We are studying to determine what things we can do in the scanners themselves to mitigate these drops (no guarantee that we can do anything for an existing model, but we are looking). For now, though, we strongly recommend that you set your squelch level as low as you can without having conventional channels w/no tone programmed break squelch w/no signal present. If you are only scanning trunked systems, for example, you could effectively set squelch to 0 (always open) with a couple of caveats:
  • You must have End Code detect enabled. Otherwise, when an analog comm ends on a trunked system, the scanner will remain on the voice channel and you will either hear open squelch or the next comm assigned to the voice channel.
  • It will take longer for the scanner to acquire the trunked control channel (normally, it only looks on those programmed frequencies that have a signal strong enough to break squelch). You can mitigate this delay by only programming control channels into your scanner.

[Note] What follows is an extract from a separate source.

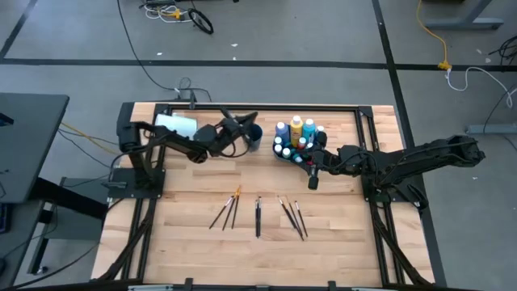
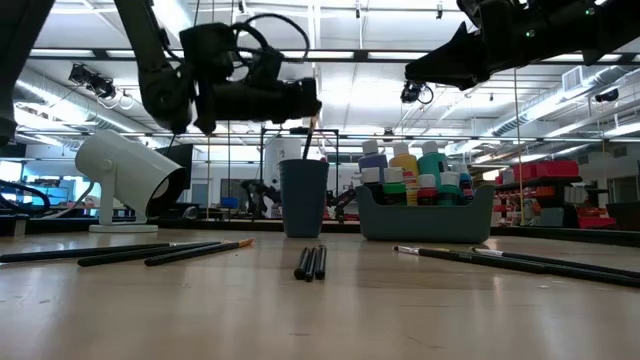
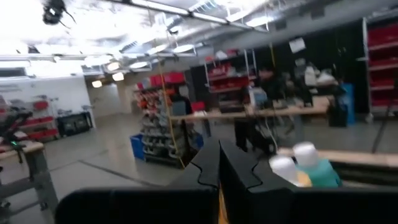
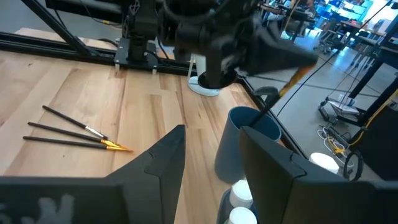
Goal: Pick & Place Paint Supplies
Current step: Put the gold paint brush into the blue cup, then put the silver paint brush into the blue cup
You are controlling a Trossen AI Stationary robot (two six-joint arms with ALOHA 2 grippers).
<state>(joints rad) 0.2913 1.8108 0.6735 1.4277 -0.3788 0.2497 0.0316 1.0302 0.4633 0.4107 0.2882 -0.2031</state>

If you have any conventional channels programmed with no CTCSS/DCS, then you must set the squelch to threshold: typically 3 or 4. Even if all your conventional channels have CTCSS/DCS, you might want to keep the squelch at threshold, as it will take much longer to scan conventional channels with squelch fully open. The scanner will have to evaluate every channel for the presence of CTCSS/DCS before moving to the next channel. Typically, this check is only made for those channels with a signal strong enough to break squelch.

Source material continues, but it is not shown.